• WORK TO COMPLETE:
Please read the records below and return each line holding the string "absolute".
(INFORMATION GIVEN)
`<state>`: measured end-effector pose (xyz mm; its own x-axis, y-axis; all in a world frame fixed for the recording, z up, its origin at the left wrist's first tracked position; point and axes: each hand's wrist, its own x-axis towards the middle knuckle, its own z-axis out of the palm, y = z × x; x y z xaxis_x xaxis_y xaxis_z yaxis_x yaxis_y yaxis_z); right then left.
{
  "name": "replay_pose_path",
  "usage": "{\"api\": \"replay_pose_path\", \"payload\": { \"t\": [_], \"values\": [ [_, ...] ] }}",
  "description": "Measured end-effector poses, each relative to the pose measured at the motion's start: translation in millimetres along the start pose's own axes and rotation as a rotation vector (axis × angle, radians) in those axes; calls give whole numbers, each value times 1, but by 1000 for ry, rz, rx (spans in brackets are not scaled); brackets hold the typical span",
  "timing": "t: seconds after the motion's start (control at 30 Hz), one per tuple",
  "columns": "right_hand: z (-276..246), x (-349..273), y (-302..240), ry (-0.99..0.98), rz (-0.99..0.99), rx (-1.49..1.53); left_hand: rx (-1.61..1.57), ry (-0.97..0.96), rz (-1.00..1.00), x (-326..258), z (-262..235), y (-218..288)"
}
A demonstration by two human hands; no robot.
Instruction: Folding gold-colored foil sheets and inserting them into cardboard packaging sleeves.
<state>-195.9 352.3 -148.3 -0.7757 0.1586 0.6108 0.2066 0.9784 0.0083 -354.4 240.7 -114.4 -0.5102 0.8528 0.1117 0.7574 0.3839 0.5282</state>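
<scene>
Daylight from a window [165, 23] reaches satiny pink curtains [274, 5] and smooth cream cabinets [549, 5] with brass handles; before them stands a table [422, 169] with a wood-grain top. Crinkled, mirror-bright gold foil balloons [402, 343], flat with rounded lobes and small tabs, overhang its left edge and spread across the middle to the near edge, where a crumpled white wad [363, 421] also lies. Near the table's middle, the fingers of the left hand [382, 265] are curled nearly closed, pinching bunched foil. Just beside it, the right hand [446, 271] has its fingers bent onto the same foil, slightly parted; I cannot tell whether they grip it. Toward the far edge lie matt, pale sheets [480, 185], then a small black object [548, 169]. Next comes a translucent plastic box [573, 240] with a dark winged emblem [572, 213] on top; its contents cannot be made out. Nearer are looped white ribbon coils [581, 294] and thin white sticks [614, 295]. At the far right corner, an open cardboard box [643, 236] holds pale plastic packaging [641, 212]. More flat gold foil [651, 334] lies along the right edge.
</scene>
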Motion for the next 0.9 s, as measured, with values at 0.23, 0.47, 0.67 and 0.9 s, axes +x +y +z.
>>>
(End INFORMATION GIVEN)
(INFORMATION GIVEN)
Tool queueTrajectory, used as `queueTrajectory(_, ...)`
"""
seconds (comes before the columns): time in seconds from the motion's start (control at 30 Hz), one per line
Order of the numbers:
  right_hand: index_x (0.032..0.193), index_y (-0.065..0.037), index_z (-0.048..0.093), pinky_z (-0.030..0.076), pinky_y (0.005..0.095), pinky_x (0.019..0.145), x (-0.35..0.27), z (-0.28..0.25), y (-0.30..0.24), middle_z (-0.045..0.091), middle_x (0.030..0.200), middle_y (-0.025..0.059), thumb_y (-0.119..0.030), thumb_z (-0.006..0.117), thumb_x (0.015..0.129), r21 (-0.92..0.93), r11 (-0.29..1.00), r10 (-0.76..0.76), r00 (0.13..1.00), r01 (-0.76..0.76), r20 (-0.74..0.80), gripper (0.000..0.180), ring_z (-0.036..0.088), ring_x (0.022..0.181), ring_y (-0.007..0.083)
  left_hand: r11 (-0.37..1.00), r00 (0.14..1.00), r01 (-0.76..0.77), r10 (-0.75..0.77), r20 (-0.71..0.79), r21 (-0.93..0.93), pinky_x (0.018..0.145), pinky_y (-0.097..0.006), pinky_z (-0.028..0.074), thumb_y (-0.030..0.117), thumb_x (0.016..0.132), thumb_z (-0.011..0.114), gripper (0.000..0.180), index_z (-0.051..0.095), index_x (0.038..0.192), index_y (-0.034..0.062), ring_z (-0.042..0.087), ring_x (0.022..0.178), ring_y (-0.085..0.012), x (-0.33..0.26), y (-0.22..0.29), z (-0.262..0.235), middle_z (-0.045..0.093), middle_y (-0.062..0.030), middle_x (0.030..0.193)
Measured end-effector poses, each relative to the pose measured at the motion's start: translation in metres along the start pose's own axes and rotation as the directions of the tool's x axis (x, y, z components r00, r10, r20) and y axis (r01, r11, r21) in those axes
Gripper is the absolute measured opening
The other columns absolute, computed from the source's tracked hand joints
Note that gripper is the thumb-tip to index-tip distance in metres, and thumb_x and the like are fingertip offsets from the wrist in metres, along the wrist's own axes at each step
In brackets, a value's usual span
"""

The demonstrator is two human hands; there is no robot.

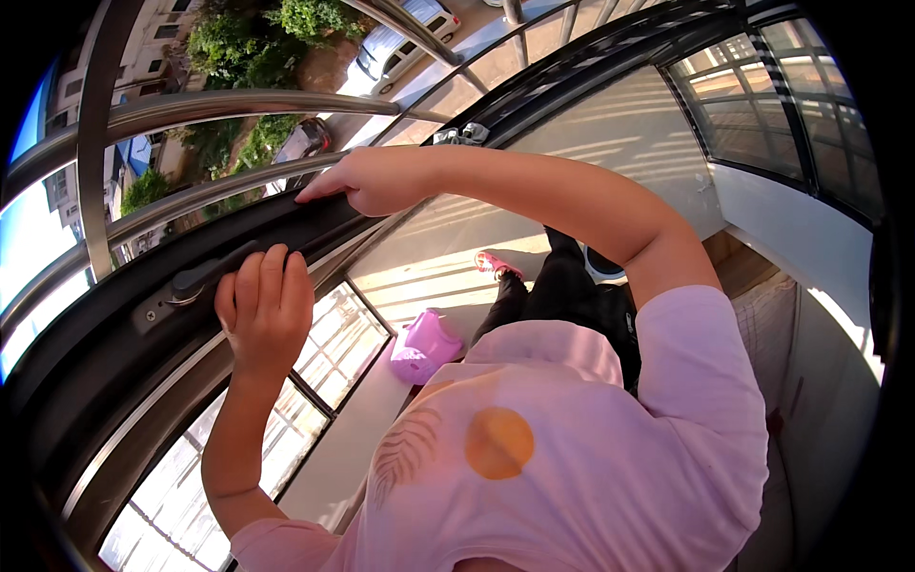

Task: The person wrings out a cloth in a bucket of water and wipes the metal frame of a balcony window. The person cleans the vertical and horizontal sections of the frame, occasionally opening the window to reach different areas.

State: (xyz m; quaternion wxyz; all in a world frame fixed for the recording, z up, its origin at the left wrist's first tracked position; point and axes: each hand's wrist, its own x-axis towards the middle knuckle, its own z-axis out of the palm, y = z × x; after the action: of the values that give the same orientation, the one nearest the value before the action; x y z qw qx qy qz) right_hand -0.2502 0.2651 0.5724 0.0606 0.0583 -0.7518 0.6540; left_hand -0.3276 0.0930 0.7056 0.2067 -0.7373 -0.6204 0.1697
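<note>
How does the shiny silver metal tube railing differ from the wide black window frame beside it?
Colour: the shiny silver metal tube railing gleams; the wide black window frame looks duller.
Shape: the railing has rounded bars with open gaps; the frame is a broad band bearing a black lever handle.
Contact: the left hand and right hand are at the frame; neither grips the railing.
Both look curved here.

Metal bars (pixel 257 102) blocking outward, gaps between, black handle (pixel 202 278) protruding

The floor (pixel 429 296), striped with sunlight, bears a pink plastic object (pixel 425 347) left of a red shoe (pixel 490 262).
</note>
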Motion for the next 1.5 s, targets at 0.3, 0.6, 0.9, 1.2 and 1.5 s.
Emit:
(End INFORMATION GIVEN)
• RESULT OF THE EXERCISE:
Gripper is the absolute measured opening
The other columns absolute, computed from the source's tracked hand joints

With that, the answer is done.